Sobre o único filme que dirigiu, “O cinema falado”, de 1986, Caetano diz que suas principais memórias estão relacionadas ao horário das filmagens. “Sou um cara que dorme muito tarde e acorda muito tarde”, explicou. “No entanto, para fazer o filme eu tinha que acordar às 7h. Era tão gostoso estar ali de manhã cedo vendo aquelas pessoas trabalhando pela feitura das cenas. Nem me preocupava como ia ficar, era bom só estar ali. Ter uma vida matinal ativa, parecia que eu estava num sonho”, disse, para risos da plateia.
A noite teve ainda elogios a “O maestro” (“Gostei demais, e achei que Oppenheimer, que ganhou o Oscar muito menos bom que ele”); comentários sobre séries americanas (“Paulinha vê, eu vejo pedaços com ela. Mas esse negócio de você ter que ver um episódio inteiro, depois uma temporada ”); e um projeto de filme, cujo argumento está no livro, sobre um personagem fascinante que conheceu em Salvador chamado Marco Polo, que explora a cidade de barco, pelo mar (“Ele vive Salvador como se fosse Veneza”).
Caetano brincou também com o fato de, ao longo da noite, mais de uma vez ter esquecido nomes de amigos como Neville dAlmeida: “A velhice é fogo pra memória”. Neville, aliás, foi personagem de uma das mais divertidas histórias da noite. Caetano lembrou que o cineasta disse a ele, quando estavam no exílio, que o baiano havia cantado Vicente Celestino, mas nunca teria coragem de gravar “Cucurrucucu paloma” clássico kitsch do cancioneiro mexicano.

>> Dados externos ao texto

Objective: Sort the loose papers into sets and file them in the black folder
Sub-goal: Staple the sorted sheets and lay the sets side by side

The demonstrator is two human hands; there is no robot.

“Esqueci daquilo”, contou Caetano. “Quando fiz Fina estampa (álbum dedicado à música da América Latina, lançado na década de 1990), não gravei Cucurrucucu paloma, nem lembrei disso. Um dia, fui numa festa e quando cheguei quem abriu a porta foi Neville. Na hora, ele me disse: Covarde”, recordou, rindo. Na versão ao vivo do disco, acabou gravando a canção, que foi lembrada na conversa por ser a que ele canta numa participação em “Fale com ela”, de Pedro Almodóvar.